By now I was laughing aloud at myself. Gould had taken me in completely! The joke was, and would forever be, on us. But I read further, discovering that "in the early forties, Mr. Tyler edited View, a surrealist literary and art magazine." And, finally, that he wrote a biography titled Chaplin—Last of the Clowns. (It would have been absurdly ironic, for sure, but I continued beyond the obituary, quoting out of my own head what I had fully expected to read next on the page: "At the time of his death, Tyler had been working on another biography, over 9 million words long, titled Gould—Last of the Bohemians.")

Given Tyler’s artistic leanings, we can easily imagine his delight in the gift, but who took the photo of Gould in the first place?
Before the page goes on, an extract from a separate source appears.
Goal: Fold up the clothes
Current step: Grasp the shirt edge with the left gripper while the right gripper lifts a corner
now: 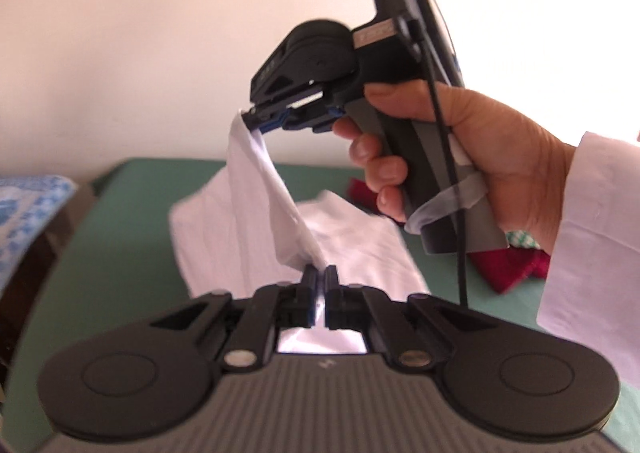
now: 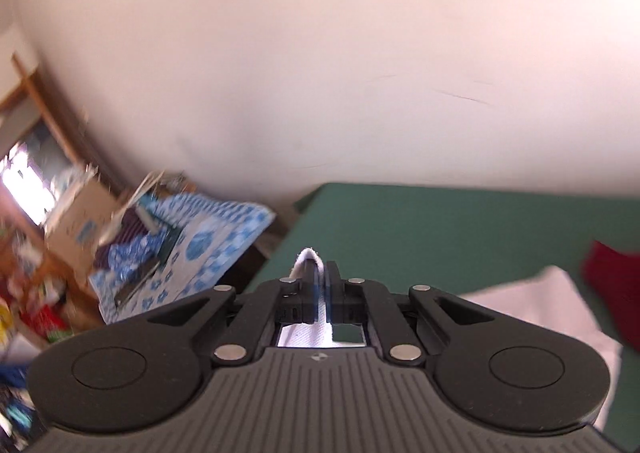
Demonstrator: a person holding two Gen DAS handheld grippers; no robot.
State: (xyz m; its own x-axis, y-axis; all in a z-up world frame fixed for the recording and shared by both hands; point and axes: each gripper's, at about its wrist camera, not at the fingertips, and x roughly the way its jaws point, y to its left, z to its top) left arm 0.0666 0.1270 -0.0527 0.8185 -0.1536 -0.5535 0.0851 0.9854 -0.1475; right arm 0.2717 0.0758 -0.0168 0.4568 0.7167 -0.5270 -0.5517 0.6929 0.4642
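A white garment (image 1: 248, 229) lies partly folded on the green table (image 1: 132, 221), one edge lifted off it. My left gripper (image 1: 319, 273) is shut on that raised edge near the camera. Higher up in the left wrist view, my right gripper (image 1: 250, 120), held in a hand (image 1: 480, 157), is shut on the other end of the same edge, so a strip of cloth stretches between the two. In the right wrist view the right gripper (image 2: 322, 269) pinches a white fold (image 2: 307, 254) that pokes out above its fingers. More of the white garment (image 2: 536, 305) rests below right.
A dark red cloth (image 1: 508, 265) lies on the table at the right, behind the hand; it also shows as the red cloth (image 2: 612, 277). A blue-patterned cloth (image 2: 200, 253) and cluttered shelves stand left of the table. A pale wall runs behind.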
His name ("Boris Haytin") appears in small printed letters just below the right-hand corner of the image (followed by "N. Y."). Biographical data about him has eluded me so far, [6] especially regarding—for stylistic comparison—his other photographic work. But one coincidence may reveal enough. The portrait of Joe Gould that appears in Charles Norman’s E. E. Cummings: The Magic-Maker (1972) was also taken by Boris Haytin, [7] but is completely different in style.

In its realism, composition, sharpness and tonal range, the photo of Gould in Norman’s book is thoroughly conventional. And while we can hardly imagine a happier, more ebullient Gould than in Haytin’s wonderfully candid shot of him in the sun—copybook jutting out from under his left arm; an inch of ashes about to drop from a cigarette in Gould’s trademark ivory holder, planted in the left side of his smile—we can hardly imagine, as well, that it’s the work of the same Haytin who produced its doppelganger—the Mephistopheles of our cover portrait.

But there’s nothing more Gouldean about Gould than his contradictions, alone or in collaboration. Which is why, finally, we have to laugh at being taken in by the demonic persona constructed so cleverly by Haytin and Gould sixty years ago in Haytin’s studio. [8] [end page 10]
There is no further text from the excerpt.